Despite the pointedness of some of my phrasing it is not the purpose of this piece to claim that, in my view, quality journalism is not produced by individuals currently employed by traditional media, such a claim would be disingenuous and frankly absurd. I am a great admirer of certain content creators who are affiliated with such publications as I have mentioned, but my sense is that, as the popularity of what Jon Mackenzie describes as the new ‘punk media’ continues to rise, these individuals and their output will be consumed by a dwindling, ageing demographic. The argument is one of relevance and gravitas, as it is relevance and gravitas that these traditional publications are losing as their narratives become ever more hackneyed, outdated and, much worse as we witnessed during England’s World Cup run, worryingly political.

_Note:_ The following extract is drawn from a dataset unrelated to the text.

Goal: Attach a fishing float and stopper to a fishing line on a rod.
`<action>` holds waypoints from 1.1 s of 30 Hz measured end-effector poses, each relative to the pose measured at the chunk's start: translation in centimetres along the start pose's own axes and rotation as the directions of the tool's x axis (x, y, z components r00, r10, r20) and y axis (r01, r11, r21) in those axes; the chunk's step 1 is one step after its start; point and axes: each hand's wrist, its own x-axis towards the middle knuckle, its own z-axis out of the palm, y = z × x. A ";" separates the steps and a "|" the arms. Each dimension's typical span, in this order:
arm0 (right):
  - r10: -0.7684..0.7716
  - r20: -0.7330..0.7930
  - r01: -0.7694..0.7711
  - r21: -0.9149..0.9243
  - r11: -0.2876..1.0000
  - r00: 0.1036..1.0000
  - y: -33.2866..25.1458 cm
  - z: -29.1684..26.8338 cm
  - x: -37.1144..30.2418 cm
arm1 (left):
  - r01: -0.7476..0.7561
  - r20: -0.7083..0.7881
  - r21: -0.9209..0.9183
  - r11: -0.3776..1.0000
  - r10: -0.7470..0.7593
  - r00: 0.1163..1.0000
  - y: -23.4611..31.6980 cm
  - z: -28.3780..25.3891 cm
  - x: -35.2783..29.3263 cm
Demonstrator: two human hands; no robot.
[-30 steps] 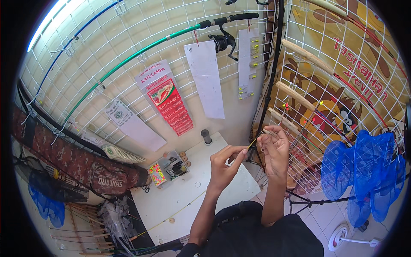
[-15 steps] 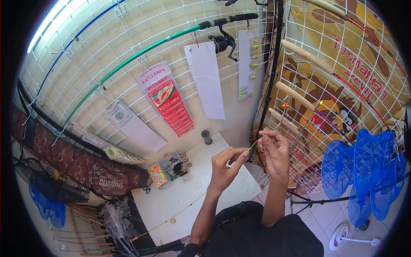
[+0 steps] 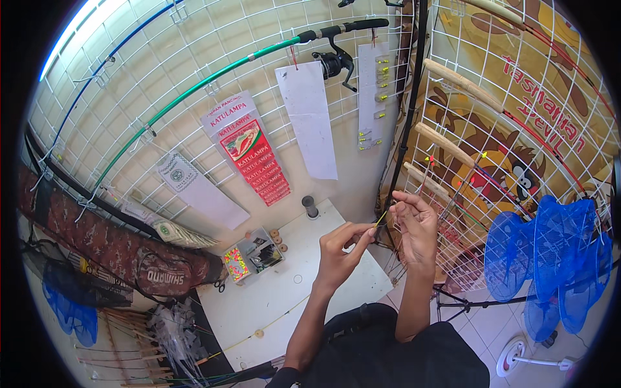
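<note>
My left hand (image 3: pixel 343 251) is closed in a pinch on a thin yellow rod (image 3: pixel 380 220), whose short end slants up past the fingertips. Facing it, my right hand (image 3: pixel 415 227) is raised with thumb and index finger curled close to the rod's tip. Anything between those right fingertips is too small to make out. Behind the left forearm, a thin yellow length (image 3: pixel 275 319) crosses the white table (image 3: pixel 343 278) toward the lower left. It seems to be the same rod, but the forearm hides the join. A round wooden bead (image 3: pixel 259 334) touches or lies beside it.
A compartment box (image 3: pixel 253 257) with bright beads stands on the table by cork-coloured rings (image 3: pixel 278 240), a grey cylinder (image 3: pixel 310 207) and scissors (image 3: pixel 220 285). Rods and a reel (image 3: pixel 335 63) hang on the wall grid. Blue nets (image 3: pixel 550 252) hang at right; a camouflage bag (image 3: pixel 116 239) lies left.
My right index finger has lifted slightly from the thumb, and the right fingers have shifted a little off the rod's tip. My left hand keeps its pinch nearly in place.
</note>
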 end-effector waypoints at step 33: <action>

On one level, my observation is simply of an increase in choice. The power is now in the hands of the consumer, not the high-street department store. We simply do not require our footballing content to come from publications that have so many non-football interests. I want to be sure that, as far as possible, the ideas I consume have not been curated by anyone other than the individual who is disseminating them, and I wonder what possible argument there might be against this conviction?

As you will have likely gleaned if you have read this far, my argument too is mere narrative. I have taken some care to paint much of what I have labelled, ‘the traditional media’ as decaying and outdated, lumbering and bureaucratic, lurching Towers of Babel whose bloated fingers are far from being ‘on the pulse’ of Generation Z and the rapidly evolving football environment. I have suggested that many of their stooges may be no more than ‘useful idiots’, oblivious puppets, mice lost in the maze of their employer’s totalitarian desire to coax audiences towards suckling at the teats of conformity and swallowing the mother’s milk of comforting rhetoric without question.

But I have also added a caveat, an escape-hatch through which talented writers are depicted as prisoners trapped inside the hold of a sinking ship. Is this genuine? Or simply a narrative technique employed to pre-emptively deflect any potential accusations of gross generalization or systemic bias?

For it has also been my intention to depict the new online media boom of independent podcasts and blogs as revolutionary and progressive. They are Joe Strummer’s Clash to Rick Wakeman’s Yes, the true voice of the people at a time when we have been betrayed by the ‘fake news’ and partisan propaganda of our previously much-loved institutions. This ‘new wave’ represents the required ‘upgrade’ for a sense-making system that has gone haywire, medicine for a much loved and trusted uncle who has lost his marbles. It takes the power back to the individual and the everyman. It is a movement that uses technology as its foremost weapon, broadcasting from bedrooms and garages rather than townhouses and studios. It favours quality of content over the credentials of the author and gives a voice to those who have hitherto been silenced.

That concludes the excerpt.